Problem details ::
Extract every line from the records below that contains the word "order".

[Opening Data section]

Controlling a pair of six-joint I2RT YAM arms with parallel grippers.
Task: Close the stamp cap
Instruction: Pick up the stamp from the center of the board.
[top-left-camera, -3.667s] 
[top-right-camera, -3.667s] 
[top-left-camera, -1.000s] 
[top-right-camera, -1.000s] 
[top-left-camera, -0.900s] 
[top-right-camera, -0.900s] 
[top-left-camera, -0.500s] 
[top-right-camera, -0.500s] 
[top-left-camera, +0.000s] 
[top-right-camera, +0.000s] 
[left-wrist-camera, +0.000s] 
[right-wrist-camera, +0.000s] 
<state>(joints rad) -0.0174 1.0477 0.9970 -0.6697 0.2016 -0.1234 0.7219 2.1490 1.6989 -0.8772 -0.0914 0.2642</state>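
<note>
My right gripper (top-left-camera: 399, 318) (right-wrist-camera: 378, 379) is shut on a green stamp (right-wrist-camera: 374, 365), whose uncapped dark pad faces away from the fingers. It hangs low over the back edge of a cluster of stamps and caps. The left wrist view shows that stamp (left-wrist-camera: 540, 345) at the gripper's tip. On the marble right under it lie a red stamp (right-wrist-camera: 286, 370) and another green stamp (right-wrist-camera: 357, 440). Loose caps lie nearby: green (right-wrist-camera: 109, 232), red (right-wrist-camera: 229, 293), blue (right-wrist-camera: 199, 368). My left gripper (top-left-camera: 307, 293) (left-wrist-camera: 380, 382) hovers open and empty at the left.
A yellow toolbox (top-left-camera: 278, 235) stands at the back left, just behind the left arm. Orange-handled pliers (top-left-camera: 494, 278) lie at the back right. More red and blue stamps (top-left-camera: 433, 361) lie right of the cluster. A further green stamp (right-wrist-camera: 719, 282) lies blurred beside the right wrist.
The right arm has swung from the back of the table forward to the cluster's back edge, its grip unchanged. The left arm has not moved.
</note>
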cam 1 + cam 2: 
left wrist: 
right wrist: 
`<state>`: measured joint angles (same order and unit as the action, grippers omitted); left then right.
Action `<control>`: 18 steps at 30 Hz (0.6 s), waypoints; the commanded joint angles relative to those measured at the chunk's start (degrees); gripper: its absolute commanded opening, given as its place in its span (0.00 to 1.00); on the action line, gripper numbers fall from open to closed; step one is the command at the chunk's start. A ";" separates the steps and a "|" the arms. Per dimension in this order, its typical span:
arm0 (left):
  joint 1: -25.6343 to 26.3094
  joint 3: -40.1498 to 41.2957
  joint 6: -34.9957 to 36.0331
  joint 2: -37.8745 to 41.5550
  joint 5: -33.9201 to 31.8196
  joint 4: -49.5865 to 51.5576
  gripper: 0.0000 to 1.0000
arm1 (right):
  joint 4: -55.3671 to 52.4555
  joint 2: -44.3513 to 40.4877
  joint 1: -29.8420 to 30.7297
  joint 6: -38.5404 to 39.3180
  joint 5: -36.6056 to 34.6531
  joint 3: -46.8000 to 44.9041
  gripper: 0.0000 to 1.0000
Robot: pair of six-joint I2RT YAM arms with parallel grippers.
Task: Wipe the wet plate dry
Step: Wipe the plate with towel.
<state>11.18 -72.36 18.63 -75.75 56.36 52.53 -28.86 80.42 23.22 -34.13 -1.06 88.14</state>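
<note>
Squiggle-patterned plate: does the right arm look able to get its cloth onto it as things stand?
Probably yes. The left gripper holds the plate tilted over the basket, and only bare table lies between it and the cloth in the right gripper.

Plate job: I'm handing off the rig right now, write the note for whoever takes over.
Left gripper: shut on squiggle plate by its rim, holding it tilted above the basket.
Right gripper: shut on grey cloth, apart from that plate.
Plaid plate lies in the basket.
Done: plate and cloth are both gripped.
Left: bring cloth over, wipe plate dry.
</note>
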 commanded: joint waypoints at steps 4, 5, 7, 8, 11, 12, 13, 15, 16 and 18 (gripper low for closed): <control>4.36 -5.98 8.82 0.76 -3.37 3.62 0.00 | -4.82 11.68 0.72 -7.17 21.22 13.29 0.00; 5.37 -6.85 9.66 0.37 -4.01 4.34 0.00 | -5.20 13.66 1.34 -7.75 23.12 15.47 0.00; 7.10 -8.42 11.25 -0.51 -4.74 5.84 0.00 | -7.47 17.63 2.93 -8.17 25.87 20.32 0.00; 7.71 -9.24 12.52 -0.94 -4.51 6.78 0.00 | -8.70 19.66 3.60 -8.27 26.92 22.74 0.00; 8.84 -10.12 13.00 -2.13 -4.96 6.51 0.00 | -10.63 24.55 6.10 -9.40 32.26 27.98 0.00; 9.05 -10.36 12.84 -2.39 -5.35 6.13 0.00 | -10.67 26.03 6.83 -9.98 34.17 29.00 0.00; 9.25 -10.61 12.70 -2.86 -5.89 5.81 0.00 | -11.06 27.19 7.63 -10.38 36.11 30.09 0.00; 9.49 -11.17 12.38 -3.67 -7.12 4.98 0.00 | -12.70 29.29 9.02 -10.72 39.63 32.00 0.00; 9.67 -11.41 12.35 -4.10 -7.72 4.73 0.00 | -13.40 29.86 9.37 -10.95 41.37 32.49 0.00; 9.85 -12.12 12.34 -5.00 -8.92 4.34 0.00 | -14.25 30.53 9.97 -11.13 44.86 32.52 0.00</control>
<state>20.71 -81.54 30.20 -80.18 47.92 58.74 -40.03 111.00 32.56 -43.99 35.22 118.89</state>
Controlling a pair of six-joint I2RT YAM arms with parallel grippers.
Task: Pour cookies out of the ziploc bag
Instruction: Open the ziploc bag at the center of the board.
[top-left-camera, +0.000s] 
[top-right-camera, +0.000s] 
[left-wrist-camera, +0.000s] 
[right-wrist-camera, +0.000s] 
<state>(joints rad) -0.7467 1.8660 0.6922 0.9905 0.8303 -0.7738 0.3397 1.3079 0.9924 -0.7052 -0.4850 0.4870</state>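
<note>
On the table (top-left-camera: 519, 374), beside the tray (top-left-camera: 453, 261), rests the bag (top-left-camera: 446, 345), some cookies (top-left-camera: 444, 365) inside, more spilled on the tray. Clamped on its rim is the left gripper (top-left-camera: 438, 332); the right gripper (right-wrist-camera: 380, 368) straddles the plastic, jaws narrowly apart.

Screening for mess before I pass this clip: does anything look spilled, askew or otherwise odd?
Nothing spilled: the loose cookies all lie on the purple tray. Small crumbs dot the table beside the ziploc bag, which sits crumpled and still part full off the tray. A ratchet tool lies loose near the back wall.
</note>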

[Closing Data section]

Exercise result ::
`<state>`: measured joint angles (same order and unit as the action, grippers omitted); left then right.
Action `<control>`: 18 steps at 30 Hz (0.6 s), waypoints; the commanded joint angles relative to those measured at the chunk's start (degrees); gripper: its absolute commanded opening, given as its place in its span (0.00 to 1.00); on the action line, gripper numbers fall from open to closed; step one is the command at the chunk's start. A ";" separates the steps and a "|" the arms. Per dimension in this order, its typical span:

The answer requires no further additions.